(TASK GOAL)
Output only the lines below from the one containing "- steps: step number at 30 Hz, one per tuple" to the one containing "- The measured", exactly as written, both ends kept.

-- GIVEN DATA follows --

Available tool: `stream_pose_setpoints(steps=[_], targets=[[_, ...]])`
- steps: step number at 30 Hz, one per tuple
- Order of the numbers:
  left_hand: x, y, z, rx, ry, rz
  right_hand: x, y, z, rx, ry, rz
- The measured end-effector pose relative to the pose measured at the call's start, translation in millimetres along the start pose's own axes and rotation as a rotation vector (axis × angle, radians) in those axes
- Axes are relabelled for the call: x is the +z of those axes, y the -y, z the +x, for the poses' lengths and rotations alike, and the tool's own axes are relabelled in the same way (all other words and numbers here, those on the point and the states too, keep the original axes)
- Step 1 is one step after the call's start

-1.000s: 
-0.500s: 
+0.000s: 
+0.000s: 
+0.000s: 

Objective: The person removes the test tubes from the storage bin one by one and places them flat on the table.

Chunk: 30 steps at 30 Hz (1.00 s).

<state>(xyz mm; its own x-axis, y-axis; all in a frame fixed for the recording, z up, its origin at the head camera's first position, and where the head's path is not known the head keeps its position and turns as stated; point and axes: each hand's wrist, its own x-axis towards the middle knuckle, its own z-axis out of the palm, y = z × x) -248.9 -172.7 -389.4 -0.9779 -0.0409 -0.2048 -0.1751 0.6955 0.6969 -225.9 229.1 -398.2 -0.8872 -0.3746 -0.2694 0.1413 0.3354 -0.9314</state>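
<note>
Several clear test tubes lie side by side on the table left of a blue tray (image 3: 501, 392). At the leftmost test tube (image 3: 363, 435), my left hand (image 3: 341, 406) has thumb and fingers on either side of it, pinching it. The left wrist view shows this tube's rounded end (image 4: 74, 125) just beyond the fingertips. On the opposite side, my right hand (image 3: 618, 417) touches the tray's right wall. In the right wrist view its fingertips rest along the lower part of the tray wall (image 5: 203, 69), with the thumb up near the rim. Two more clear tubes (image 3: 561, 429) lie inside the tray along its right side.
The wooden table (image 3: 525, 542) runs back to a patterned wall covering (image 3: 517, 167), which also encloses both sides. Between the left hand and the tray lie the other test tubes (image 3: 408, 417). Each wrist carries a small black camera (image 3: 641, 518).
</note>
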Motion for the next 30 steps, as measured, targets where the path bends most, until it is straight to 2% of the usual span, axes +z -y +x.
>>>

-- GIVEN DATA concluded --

(ANSWER AREA)
- steps: step number at 30 Hz, one per tuple
- Order of the numbers:
  left_hand: x, y, z, rx, ry, rz
  right_hand: x, y, z, rx, ry, rz
- The measured end-effector pose relative to the pose measured at the call's start, translation in millimetres along the start pose's own axes and rotation as a rotation vector (axis × angle, radians) in those axes

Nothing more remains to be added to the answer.